What you will do: What is needed here is an exact repetition of the records below, beginning at the line that has "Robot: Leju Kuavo" and stopping after the line that has "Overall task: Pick".

Given data Block Start

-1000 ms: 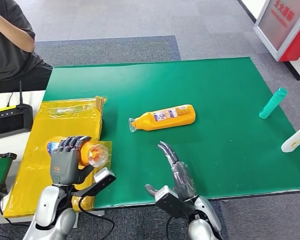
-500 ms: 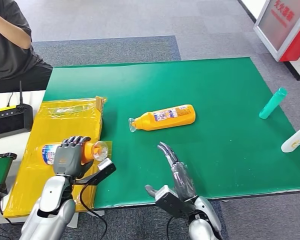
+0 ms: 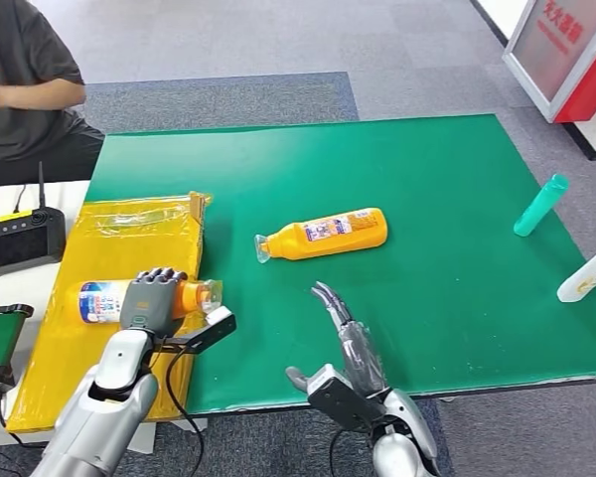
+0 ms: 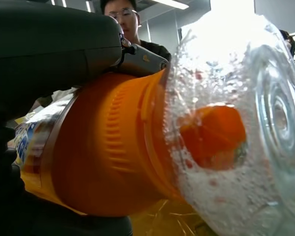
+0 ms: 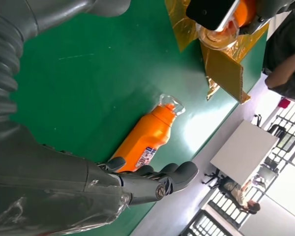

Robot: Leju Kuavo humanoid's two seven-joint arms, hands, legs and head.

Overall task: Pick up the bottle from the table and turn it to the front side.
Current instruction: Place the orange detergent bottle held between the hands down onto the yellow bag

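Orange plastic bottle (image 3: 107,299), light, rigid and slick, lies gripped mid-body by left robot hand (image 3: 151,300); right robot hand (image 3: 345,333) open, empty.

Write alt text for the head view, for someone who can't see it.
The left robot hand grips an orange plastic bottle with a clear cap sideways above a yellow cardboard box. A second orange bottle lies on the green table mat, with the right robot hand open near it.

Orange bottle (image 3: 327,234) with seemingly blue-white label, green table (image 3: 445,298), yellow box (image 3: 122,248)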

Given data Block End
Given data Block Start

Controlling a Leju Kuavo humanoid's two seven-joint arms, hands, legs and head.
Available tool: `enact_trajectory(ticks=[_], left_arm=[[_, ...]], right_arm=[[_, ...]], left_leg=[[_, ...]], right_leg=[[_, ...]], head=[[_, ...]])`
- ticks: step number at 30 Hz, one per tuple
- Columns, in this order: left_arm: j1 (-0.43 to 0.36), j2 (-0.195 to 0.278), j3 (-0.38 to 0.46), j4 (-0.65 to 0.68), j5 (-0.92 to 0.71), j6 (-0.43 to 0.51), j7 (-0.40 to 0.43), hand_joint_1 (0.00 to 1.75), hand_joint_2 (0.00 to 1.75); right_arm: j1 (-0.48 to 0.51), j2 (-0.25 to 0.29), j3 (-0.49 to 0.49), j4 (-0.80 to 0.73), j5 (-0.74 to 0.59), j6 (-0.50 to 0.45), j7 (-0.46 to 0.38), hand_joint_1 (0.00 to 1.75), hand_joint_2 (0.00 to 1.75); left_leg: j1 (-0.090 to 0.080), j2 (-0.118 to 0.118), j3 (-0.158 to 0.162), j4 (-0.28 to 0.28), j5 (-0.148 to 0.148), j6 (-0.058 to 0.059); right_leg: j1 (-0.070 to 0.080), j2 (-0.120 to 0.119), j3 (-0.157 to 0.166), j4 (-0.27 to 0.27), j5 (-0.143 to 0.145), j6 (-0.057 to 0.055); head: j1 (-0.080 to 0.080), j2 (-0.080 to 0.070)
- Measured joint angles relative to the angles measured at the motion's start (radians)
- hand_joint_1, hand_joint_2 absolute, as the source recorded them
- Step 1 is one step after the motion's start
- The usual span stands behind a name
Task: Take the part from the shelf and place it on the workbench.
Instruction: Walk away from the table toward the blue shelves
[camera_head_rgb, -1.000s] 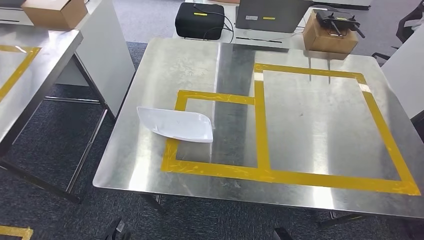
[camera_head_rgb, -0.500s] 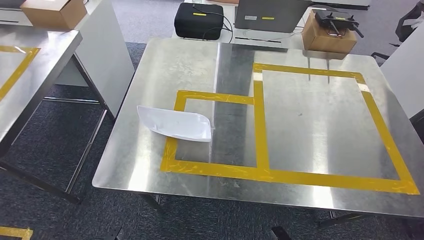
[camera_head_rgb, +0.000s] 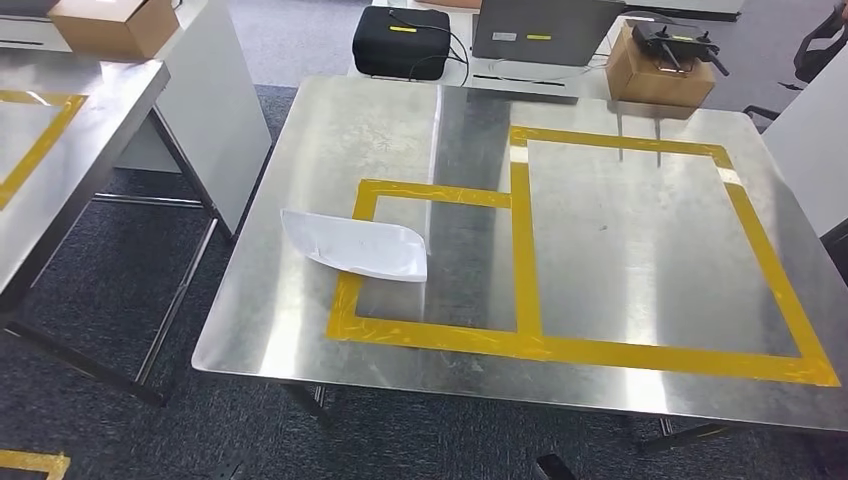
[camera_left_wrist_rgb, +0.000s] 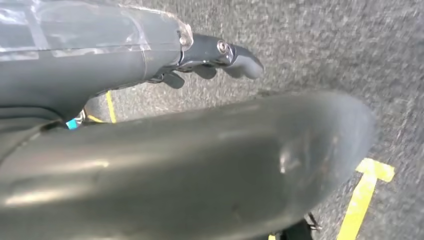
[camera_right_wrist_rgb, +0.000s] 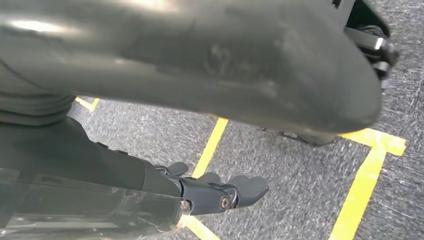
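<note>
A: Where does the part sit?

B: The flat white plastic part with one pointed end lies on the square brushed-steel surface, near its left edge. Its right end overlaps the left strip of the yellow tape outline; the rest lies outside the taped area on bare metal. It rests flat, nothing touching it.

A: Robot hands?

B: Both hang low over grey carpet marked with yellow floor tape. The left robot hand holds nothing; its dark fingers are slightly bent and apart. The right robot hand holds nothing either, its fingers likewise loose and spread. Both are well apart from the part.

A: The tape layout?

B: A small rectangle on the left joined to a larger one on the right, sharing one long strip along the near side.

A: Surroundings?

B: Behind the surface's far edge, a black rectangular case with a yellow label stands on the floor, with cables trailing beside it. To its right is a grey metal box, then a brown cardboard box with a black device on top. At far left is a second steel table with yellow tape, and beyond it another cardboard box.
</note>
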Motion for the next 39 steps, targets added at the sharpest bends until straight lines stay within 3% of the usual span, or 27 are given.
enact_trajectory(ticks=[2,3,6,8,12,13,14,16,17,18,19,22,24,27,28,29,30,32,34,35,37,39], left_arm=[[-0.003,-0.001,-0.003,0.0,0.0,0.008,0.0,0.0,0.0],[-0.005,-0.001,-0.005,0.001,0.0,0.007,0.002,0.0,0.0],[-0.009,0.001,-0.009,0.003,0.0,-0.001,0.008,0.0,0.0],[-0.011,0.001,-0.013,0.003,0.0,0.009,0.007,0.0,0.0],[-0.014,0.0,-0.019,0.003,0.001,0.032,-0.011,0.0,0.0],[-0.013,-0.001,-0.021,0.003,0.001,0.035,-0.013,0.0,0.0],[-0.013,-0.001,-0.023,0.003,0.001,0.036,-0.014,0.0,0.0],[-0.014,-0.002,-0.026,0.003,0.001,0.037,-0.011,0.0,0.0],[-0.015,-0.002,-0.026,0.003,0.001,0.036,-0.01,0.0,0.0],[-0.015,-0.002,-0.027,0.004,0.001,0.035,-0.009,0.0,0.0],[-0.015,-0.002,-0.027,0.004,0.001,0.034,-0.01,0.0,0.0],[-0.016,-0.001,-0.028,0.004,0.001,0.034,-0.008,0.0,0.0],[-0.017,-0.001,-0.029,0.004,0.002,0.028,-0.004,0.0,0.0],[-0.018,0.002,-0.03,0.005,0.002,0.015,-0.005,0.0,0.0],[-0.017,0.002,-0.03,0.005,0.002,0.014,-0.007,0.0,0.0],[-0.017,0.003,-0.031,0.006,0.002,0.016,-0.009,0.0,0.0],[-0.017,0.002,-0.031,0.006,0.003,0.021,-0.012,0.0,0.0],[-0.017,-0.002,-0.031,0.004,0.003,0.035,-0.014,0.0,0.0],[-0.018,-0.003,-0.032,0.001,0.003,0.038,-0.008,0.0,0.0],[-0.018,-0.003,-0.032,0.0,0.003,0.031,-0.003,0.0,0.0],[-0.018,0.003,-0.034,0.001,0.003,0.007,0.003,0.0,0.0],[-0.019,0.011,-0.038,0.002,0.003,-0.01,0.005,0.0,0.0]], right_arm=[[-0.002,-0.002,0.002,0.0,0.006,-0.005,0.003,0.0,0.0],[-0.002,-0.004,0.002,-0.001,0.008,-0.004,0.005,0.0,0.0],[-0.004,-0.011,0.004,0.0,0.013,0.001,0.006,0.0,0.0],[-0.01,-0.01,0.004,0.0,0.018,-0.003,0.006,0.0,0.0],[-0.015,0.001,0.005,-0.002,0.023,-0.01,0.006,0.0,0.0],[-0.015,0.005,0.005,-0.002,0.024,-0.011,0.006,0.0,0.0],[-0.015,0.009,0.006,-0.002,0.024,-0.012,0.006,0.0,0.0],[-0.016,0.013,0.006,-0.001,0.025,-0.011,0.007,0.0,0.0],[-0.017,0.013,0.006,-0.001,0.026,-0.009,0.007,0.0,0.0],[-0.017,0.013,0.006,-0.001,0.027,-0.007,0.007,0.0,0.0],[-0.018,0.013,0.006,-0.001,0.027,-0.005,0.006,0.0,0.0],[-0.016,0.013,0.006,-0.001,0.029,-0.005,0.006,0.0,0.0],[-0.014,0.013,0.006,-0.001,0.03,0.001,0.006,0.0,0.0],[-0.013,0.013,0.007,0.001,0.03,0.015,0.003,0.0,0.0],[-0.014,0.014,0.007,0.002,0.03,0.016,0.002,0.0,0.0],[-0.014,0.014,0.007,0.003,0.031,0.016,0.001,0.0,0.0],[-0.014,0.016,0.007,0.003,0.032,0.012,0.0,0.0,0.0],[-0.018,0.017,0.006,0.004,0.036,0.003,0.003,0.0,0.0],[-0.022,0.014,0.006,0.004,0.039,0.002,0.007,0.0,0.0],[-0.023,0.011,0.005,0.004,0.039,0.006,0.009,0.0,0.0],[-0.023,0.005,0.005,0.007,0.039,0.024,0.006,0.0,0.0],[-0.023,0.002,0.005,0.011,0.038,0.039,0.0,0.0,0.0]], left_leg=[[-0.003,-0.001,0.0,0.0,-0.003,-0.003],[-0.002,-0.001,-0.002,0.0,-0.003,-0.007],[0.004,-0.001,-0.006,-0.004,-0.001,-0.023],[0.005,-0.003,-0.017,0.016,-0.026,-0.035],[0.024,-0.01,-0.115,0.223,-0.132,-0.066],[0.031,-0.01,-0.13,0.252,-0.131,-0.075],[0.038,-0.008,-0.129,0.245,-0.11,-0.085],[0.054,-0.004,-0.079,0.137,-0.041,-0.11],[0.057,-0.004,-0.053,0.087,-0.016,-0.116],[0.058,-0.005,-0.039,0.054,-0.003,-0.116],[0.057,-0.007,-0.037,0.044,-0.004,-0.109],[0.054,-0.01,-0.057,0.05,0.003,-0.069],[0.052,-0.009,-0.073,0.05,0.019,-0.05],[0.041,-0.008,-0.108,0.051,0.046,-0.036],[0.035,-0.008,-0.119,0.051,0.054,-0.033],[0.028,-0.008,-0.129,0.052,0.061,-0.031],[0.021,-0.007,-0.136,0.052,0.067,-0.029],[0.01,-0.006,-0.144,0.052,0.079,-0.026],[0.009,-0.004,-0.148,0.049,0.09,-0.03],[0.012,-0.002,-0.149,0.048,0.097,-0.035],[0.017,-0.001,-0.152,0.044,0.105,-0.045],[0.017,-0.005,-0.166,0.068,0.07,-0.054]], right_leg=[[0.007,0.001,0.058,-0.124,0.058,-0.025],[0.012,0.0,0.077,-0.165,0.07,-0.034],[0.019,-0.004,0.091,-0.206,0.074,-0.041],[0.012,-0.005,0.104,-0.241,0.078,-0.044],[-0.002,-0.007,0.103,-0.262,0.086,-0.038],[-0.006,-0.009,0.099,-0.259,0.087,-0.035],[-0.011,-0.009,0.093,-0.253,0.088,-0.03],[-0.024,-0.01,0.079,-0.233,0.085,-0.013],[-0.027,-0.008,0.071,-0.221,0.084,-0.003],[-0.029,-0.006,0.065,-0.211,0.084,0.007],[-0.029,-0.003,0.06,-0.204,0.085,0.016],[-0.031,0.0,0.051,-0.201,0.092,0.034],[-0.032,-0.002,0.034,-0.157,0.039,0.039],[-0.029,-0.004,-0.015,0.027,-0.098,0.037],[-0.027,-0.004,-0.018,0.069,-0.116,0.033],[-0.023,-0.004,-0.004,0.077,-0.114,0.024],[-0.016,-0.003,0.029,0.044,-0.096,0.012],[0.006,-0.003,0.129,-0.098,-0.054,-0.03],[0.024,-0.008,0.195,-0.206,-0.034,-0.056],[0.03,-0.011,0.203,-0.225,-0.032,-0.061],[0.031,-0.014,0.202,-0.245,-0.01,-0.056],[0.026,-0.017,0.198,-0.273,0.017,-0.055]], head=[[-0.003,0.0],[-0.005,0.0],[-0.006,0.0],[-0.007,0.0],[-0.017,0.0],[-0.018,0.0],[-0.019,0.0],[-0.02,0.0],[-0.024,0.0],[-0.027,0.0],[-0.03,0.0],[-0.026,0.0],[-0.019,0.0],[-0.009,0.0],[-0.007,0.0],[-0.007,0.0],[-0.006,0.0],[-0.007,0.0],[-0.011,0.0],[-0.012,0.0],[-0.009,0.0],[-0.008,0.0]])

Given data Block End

Solved exercise:
Robot: Leju Kuavo humanoid's two seven-joint arms, hands, legs and head.

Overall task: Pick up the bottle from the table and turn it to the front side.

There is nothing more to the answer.